What we have here is a two head can filler. When operated by Chance, Colin and Tom it can pump out a whopping 8 cans per minute. The cans are purged, filled, and then lidded. This is a slow process, one which is done 4 to 5 days a week at ABW.  I joined the guys for my remaining 3 or 4 hours of time. We spent a fair amount of time examining why I wasn't a viking, and just how disappointing that was for everyone. We also did the normal dirty brewer talk with many fantastic "show me your - and give it to me in the - can references." I am sure this makes sense to everyone?

My time at ABW could have been far more informative for me (and you) had I asked more questions. Instead, I opted to hang out with the packaging guys in an effort to gain understanding of what it takes to can beer all day. I have never used a can filler; I was intrigued by the operation of this relatively simple machine. The first step is taking two cans from the pallet of cans. Then the first man in line lifts the cans to meet the fill tubes. The fill tubes purge the can with co2 with a timer based system. The cans are then filled from the bottom up with beer. Following filling a lid is dropped on the can. That lid is then crimped on by what can be described as a can opener without the slicer. Once the cans are filled they are placed in a water bath. The water bath rinses the exterior of the can; if the can floats at too high a level in the water it is a short fill and is culled from the group.

The good cans are linked together using the re-useable type 6 pack holders. ABW is trying to implement a system to get the consumer to return these to the brewery. The cans are placed in a tray and stacked on a pallet.

The next step comes when you buy this beer and are struck dumb with wonder and ask "How is this beer so good?"
I think the answer in that lies partially in the diverse backgrounds of the 4 person team that started the brewery.  The rest comes from a brewery wide love of beer and a desire to be the best at what they are doing.

When I was about ready to leave I tried a fresh Fire Eagle IPA. As I sipped my can I noticed this awesome propaganda art near the loading dock. Damn right Screeeeeeeee! With and IPA of this caliber ABW are sure to be very successful.

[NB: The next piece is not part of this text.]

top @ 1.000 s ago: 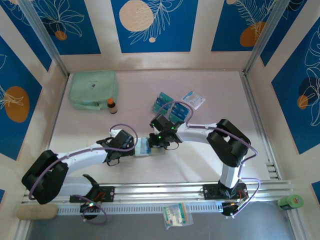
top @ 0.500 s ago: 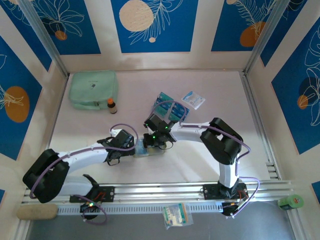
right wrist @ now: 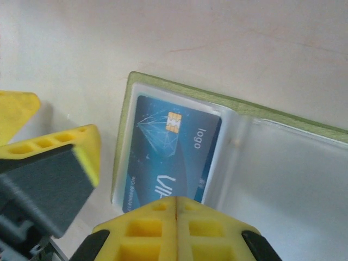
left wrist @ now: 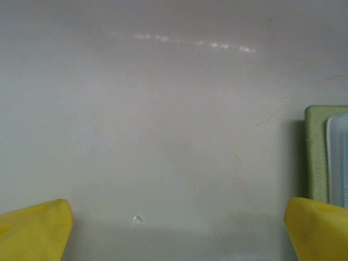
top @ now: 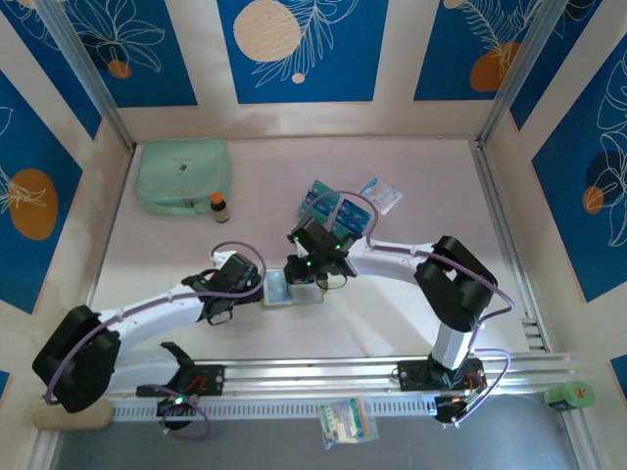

"What the shit is a Fire Eagle?" you ask. Better not to wonder. Fire Eagles are known to be telepathic and will find and incinerate whoever thinks of them. Luckily for us the brewers at Austin Beerworks take risks. They gathered mental energy and bravely dreamed of a mature Fire Eagle, and act which will summon the bird to the home of the dreamer. The team, dressed in fireproof dreamsuits, then captured and sedated the specimen. After distilling this rare creatures essence to its basest elements they released him and set forth on a taste research mission. After months of hard work they came to the conclusion that Fire Eagles are dangerously delicious! One of the research panel is currently in flavor rehab due to a severe addiction to taste. A few months after releasing the Fire Eagle the bird returned and demanded to be shown some respect as payment for the injustices it was made to suffer. This led the brewers of Austin Beerworks to create a beer that would pay homage to the Fire Eagle for generations to come. This IPA is bold and in your face. The hops come close to setting your tongue aflame just as the malt swoops in to save the day. This IPA is one that I would be willing to ride back to Austin for. Austin Beerworks  make a claim they are brewers hell bent on excellence. I would have to say that they are demonstrating that quite effectively. 

Best of luck  to Austin Beerworks. Thanks for a great day.